▸ Assigned task:
Everything from the first line of the data through the line with "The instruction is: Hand" is to be echoed exactly, minus the pictures.

┌────────

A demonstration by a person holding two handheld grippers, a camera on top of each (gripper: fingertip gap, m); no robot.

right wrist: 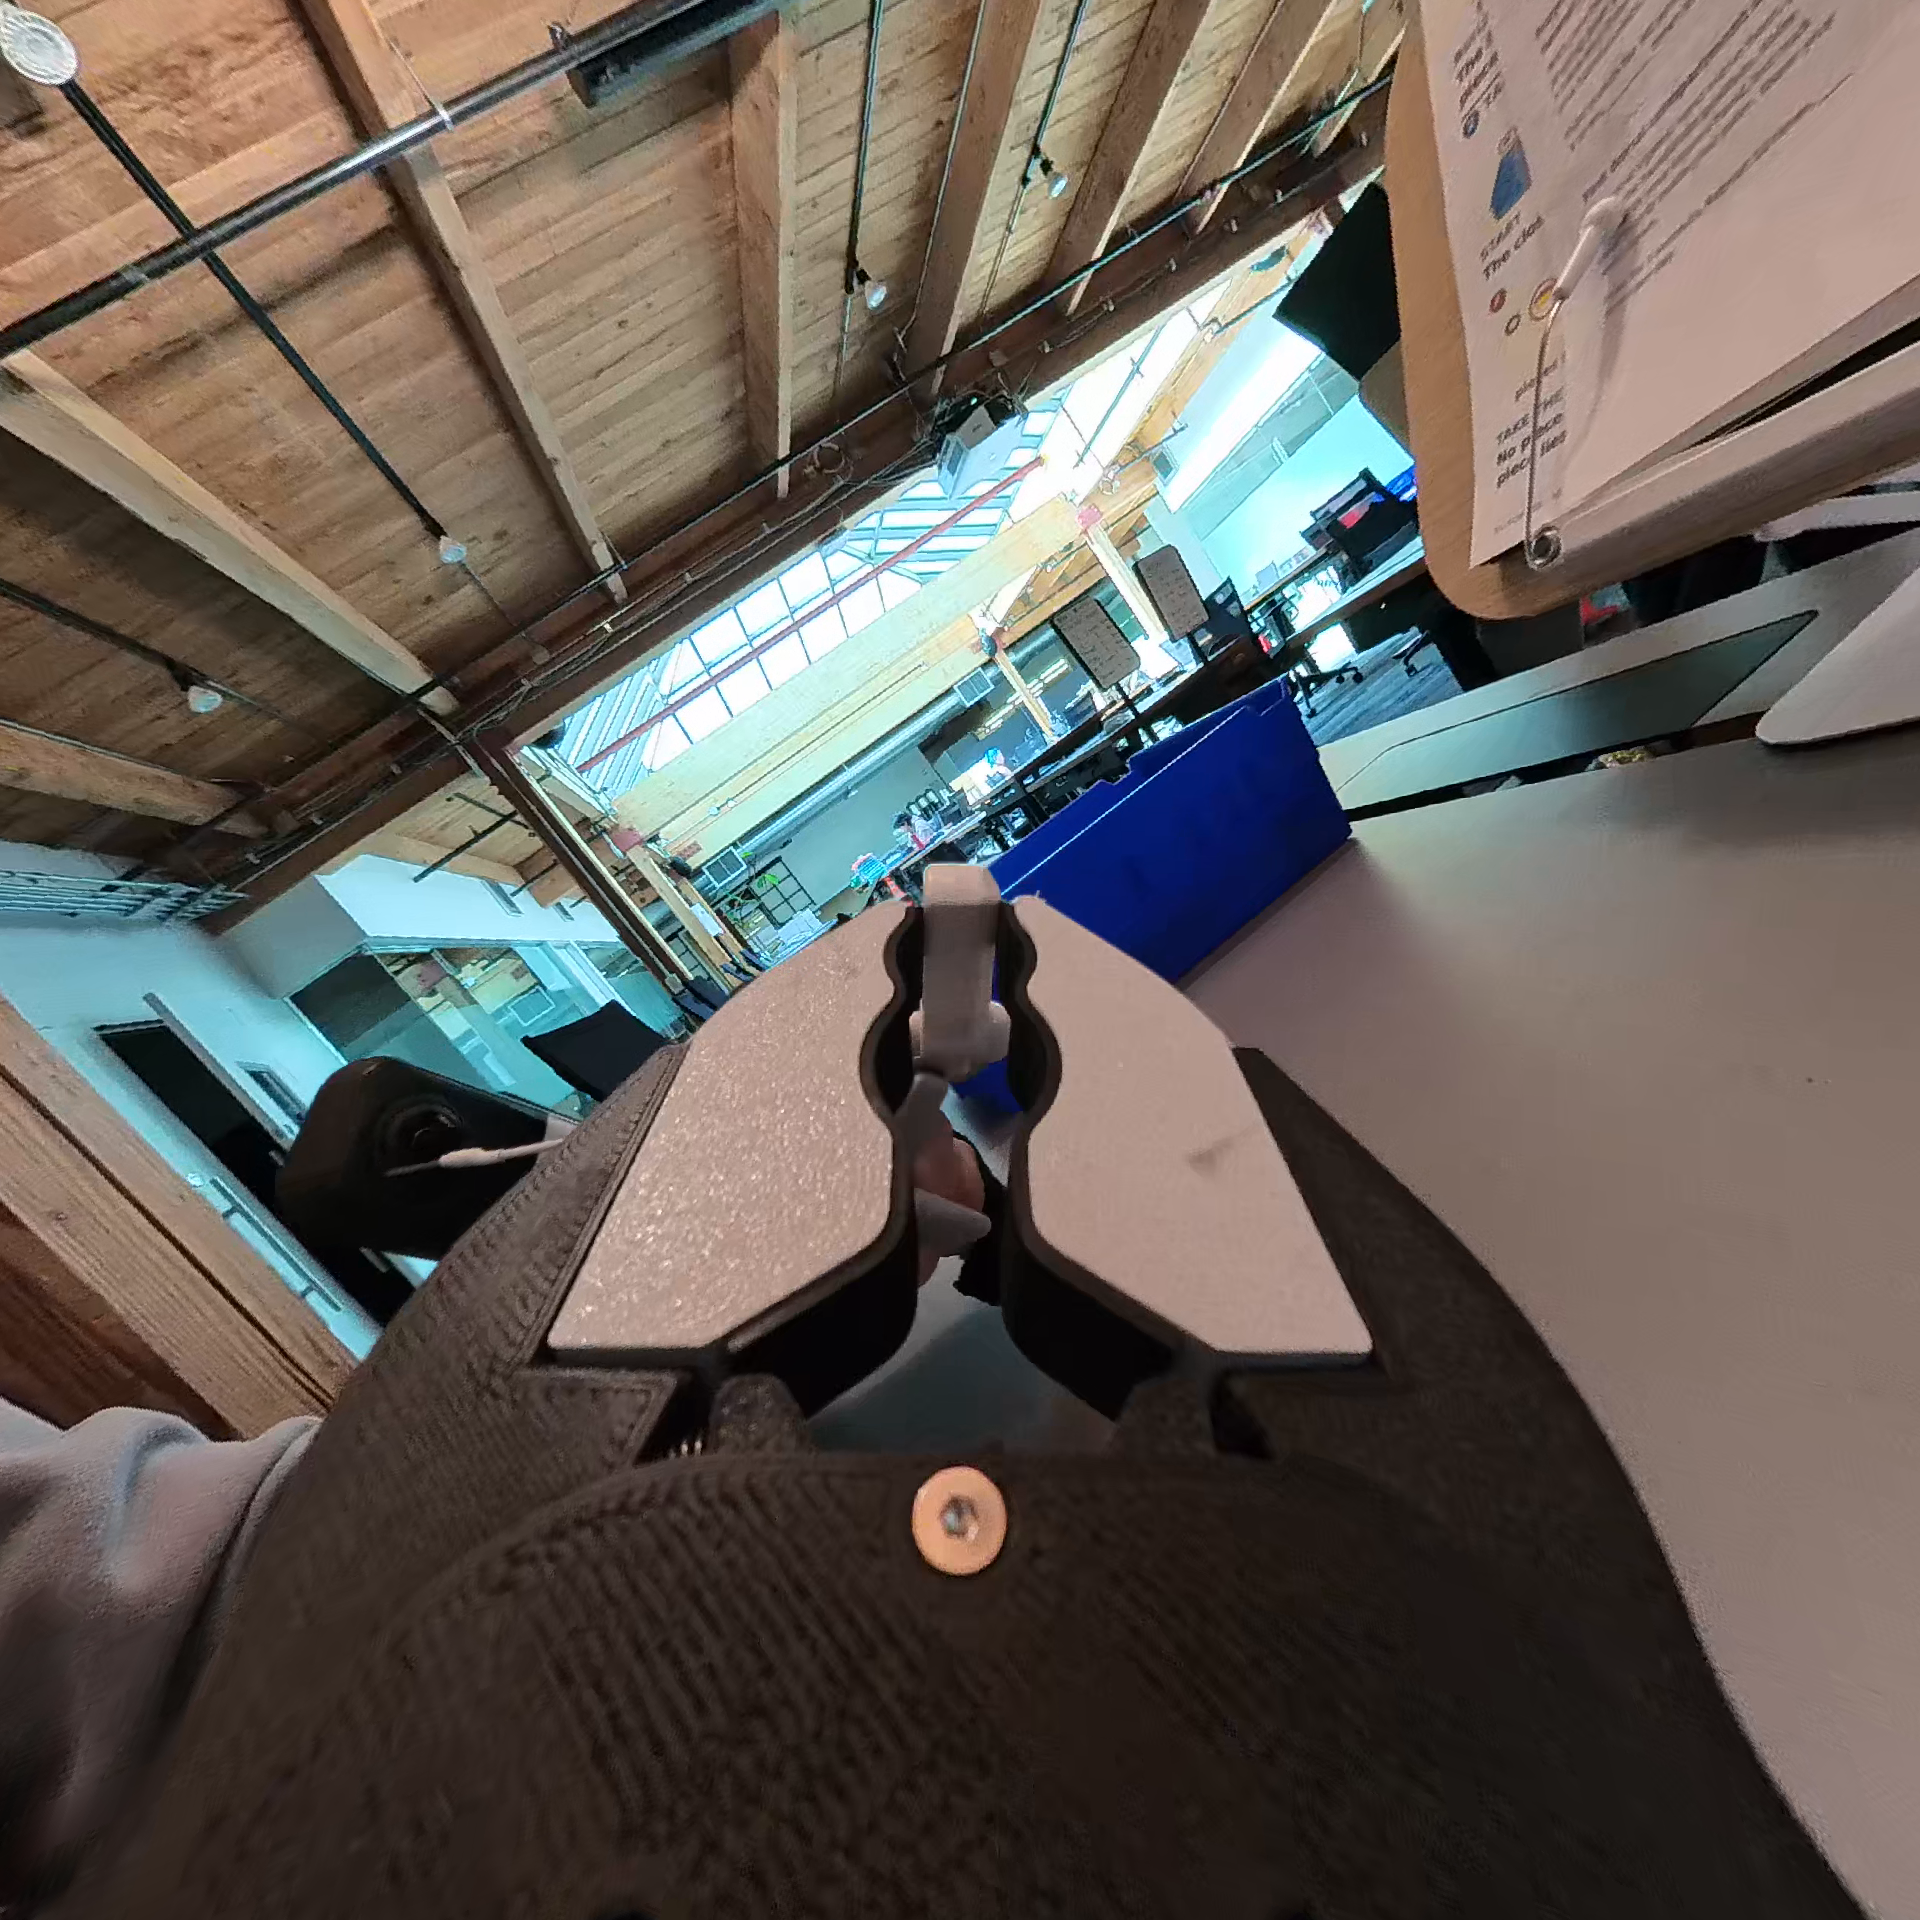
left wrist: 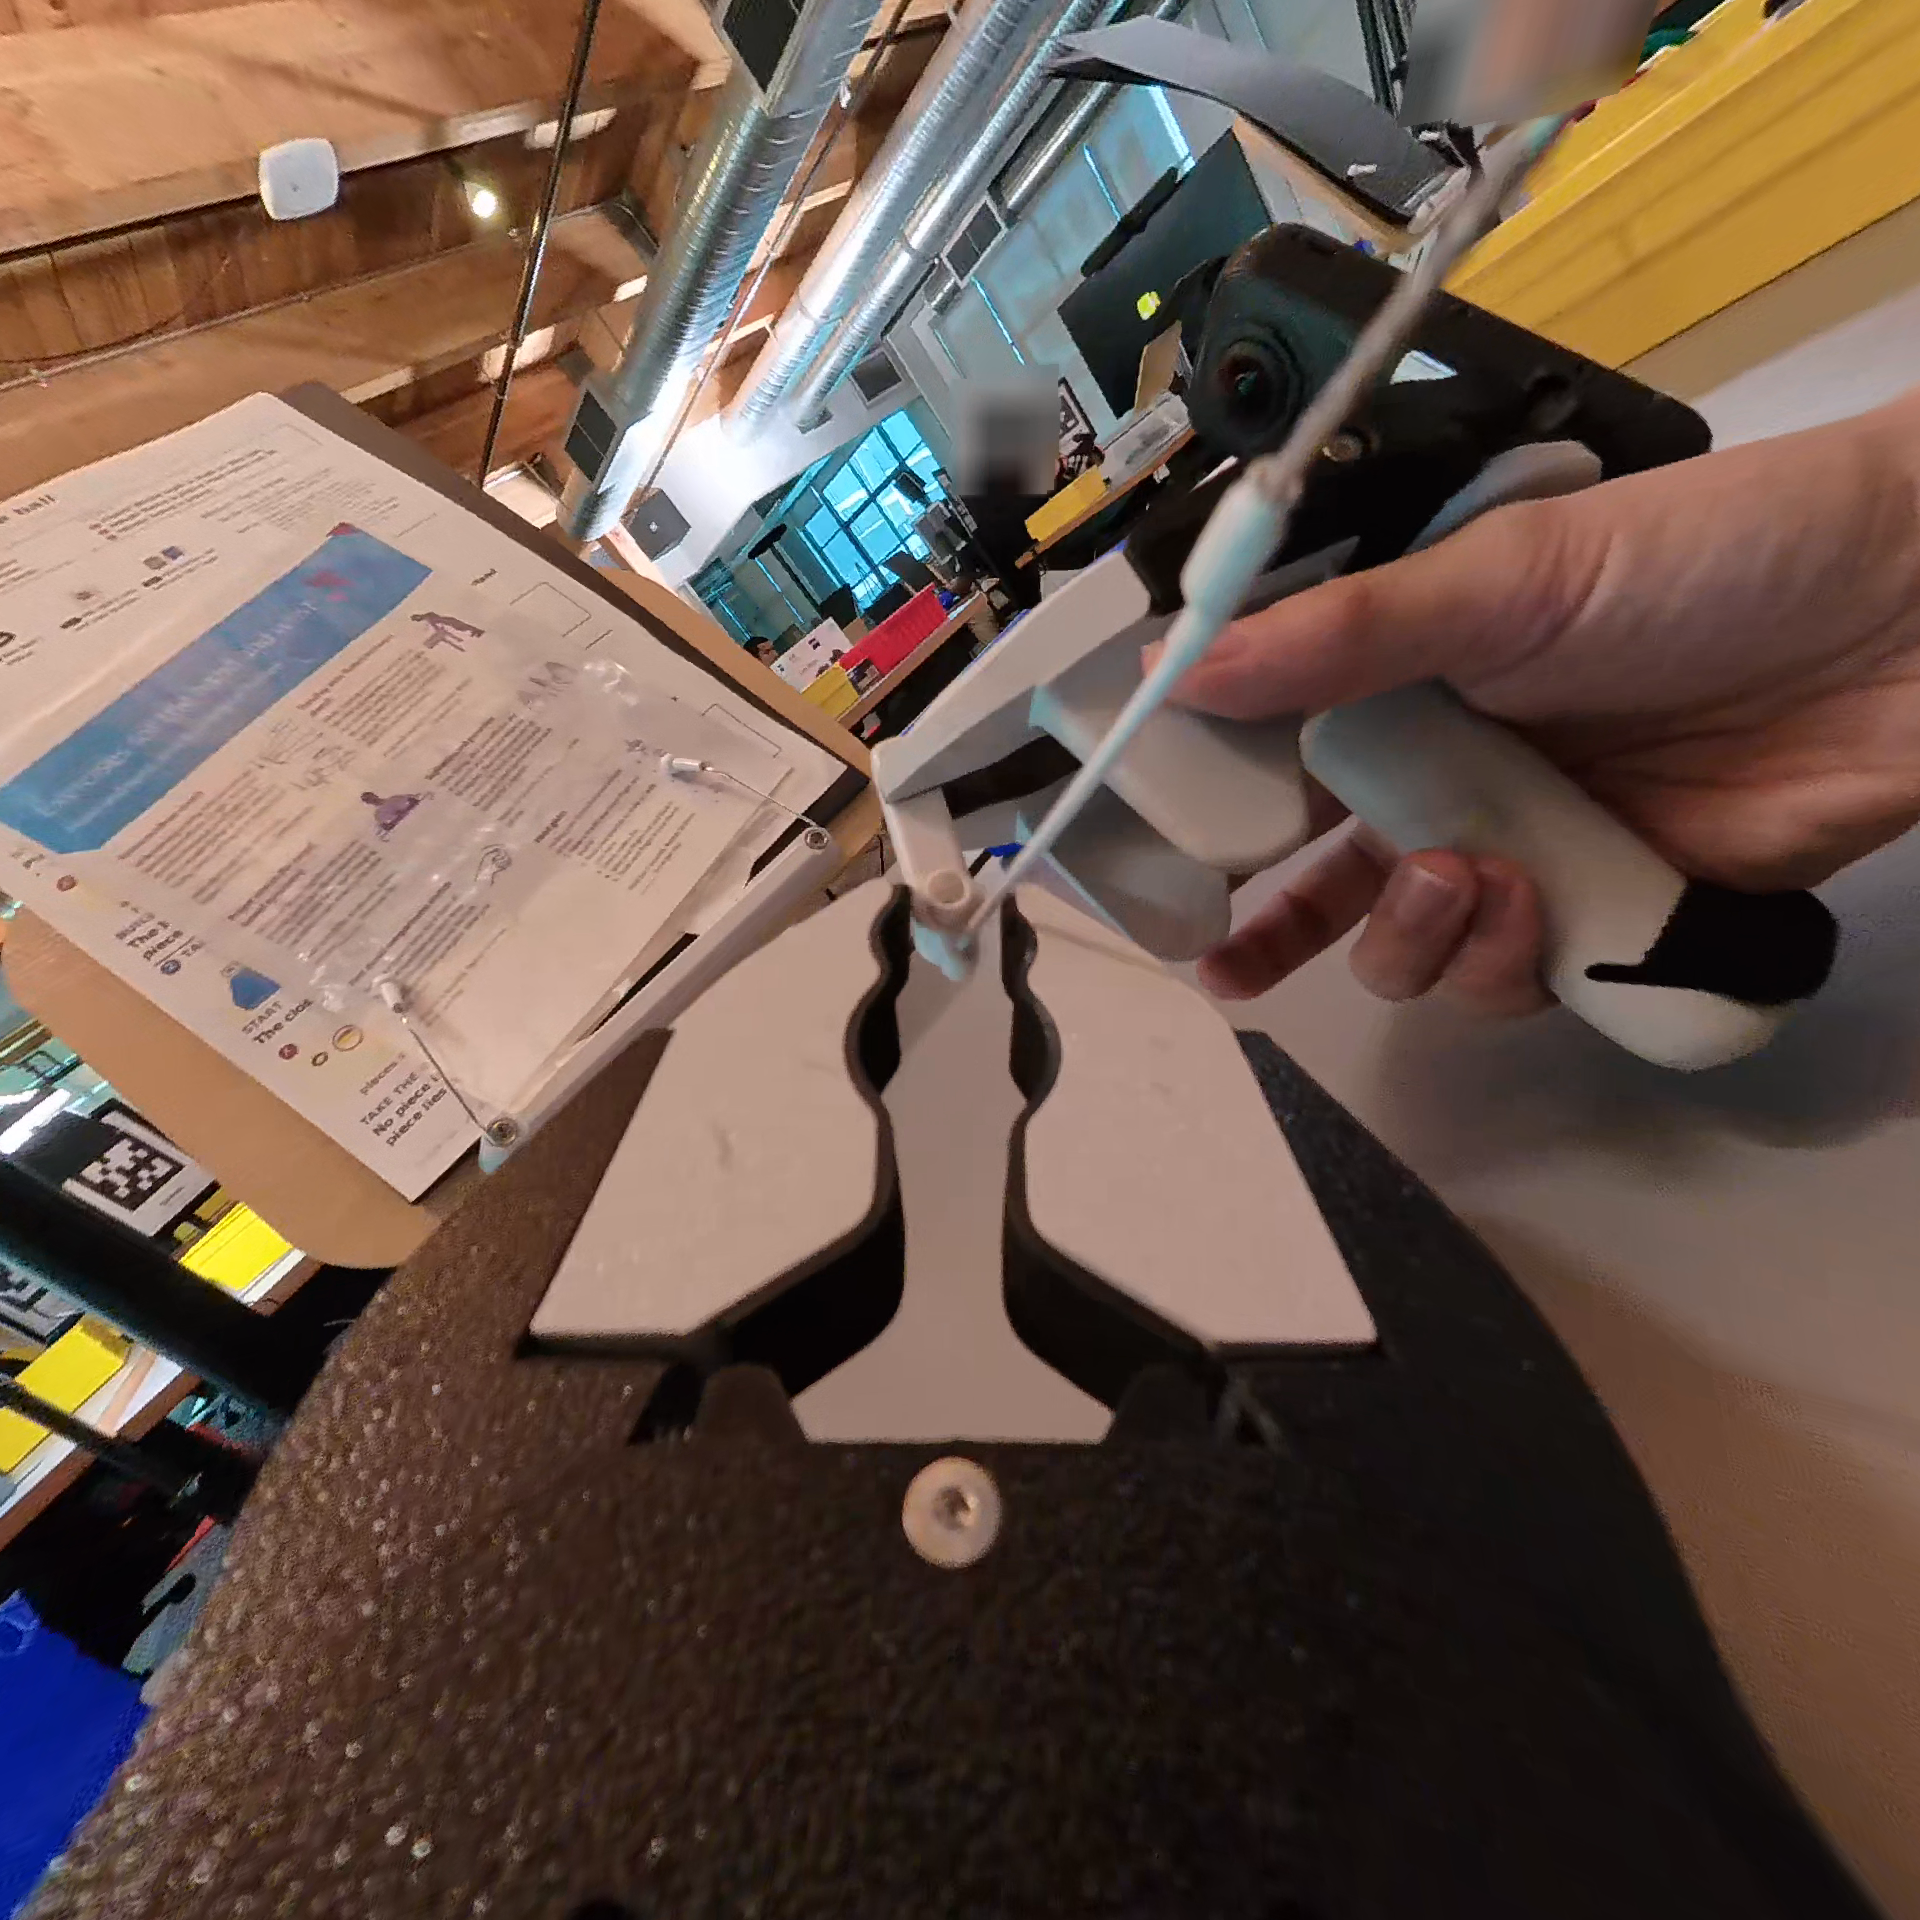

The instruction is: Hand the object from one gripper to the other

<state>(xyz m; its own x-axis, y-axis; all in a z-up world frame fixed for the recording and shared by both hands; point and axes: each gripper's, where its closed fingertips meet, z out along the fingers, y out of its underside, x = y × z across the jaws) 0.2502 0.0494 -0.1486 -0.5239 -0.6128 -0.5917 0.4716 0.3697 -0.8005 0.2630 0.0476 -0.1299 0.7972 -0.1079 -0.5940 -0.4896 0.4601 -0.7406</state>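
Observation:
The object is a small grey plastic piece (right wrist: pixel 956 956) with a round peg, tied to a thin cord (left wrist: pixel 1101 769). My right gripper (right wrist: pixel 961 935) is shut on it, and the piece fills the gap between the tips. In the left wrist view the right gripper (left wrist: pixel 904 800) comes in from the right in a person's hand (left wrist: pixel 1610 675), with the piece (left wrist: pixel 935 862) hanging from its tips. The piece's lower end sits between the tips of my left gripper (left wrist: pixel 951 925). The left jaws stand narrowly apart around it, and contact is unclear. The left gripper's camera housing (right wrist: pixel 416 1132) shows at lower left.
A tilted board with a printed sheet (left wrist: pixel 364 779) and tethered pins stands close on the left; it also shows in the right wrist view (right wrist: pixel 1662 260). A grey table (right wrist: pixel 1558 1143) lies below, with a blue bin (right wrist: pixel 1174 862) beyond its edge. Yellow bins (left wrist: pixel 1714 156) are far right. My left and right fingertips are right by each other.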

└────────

▸ Exercise solution:
A demonstration by a person holding two handheld grippers, a camera on top of each (gripper: fingertip gap, m); no robot.

right wrist: 
left wrist: 

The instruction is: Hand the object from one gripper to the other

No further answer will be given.